> **Exercise aim**
The material below is to be copied exactly from the line with "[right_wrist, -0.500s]" up to and including the line with "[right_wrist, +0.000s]", with nothing else kept and no pictures.

########################################

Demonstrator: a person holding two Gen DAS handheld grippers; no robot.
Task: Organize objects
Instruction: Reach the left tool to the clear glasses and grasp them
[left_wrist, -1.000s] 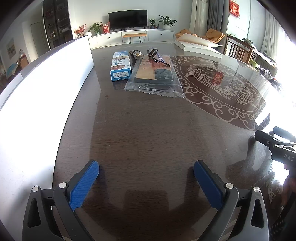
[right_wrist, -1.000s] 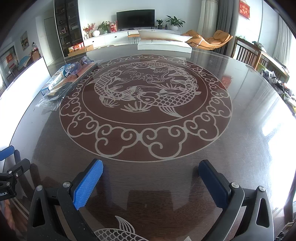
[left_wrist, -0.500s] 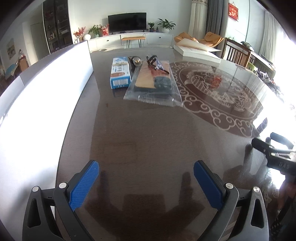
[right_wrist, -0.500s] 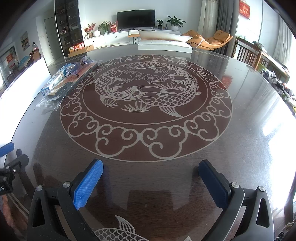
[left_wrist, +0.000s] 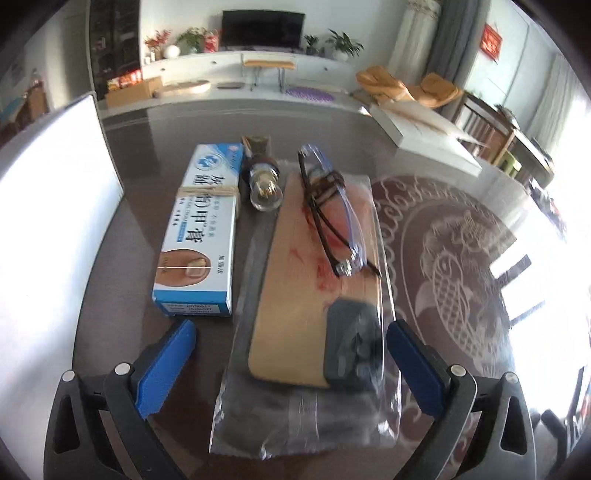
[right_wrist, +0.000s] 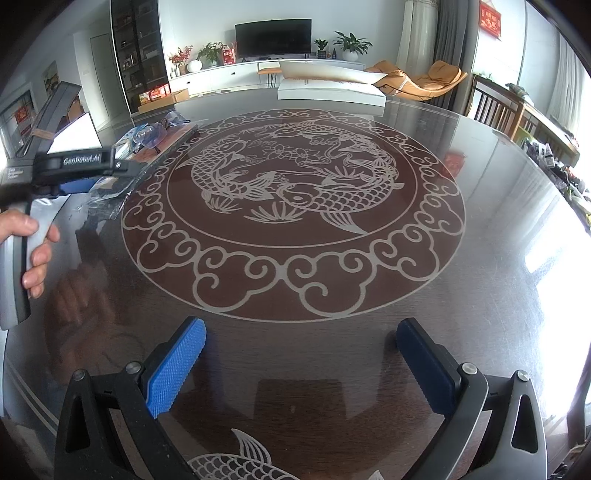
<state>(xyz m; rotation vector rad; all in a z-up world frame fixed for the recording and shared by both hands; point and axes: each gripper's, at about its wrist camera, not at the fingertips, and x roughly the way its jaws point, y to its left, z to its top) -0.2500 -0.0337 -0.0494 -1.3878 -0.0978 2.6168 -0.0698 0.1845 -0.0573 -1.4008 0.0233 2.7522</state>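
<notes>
Left gripper (left_wrist: 291, 363): jaws wide apart, holding nothing, its blue pads (left_wrist: 166, 363) either side of the near end of a clear bag (left_wrist: 306, 417) lying flat on the dark table (left_wrist: 122, 266). Contact between pads and bag cannot be judged. Inside the bag: a tan board (left_wrist: 295, 295) with a dark grey item (left_wrist: 352, 349) at its near right corner. Folded glasses (left_wrist: 328, 206) rest on top of the bag at its far end. Just left of the bag: a blue-and-white box (left_wrist: 201, 236) with a rubber band around it; a small bulb (left_wrist: 264, 182) lies between box and glasses. Right gripper (right_wrist: 299, 365): jaws apart, empty, above bare table near the carp medallion (right_wrist: 291, 206), well apart from the objects. A hand (right_wrist: 31, 247) grips the left gripper's handle at the left edge of the right view.
</notes>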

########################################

> **Written response**
[right_wrist, -0.500s] 
[left_wrist, +0.000s] 
[right_wrist, +0.000s] 

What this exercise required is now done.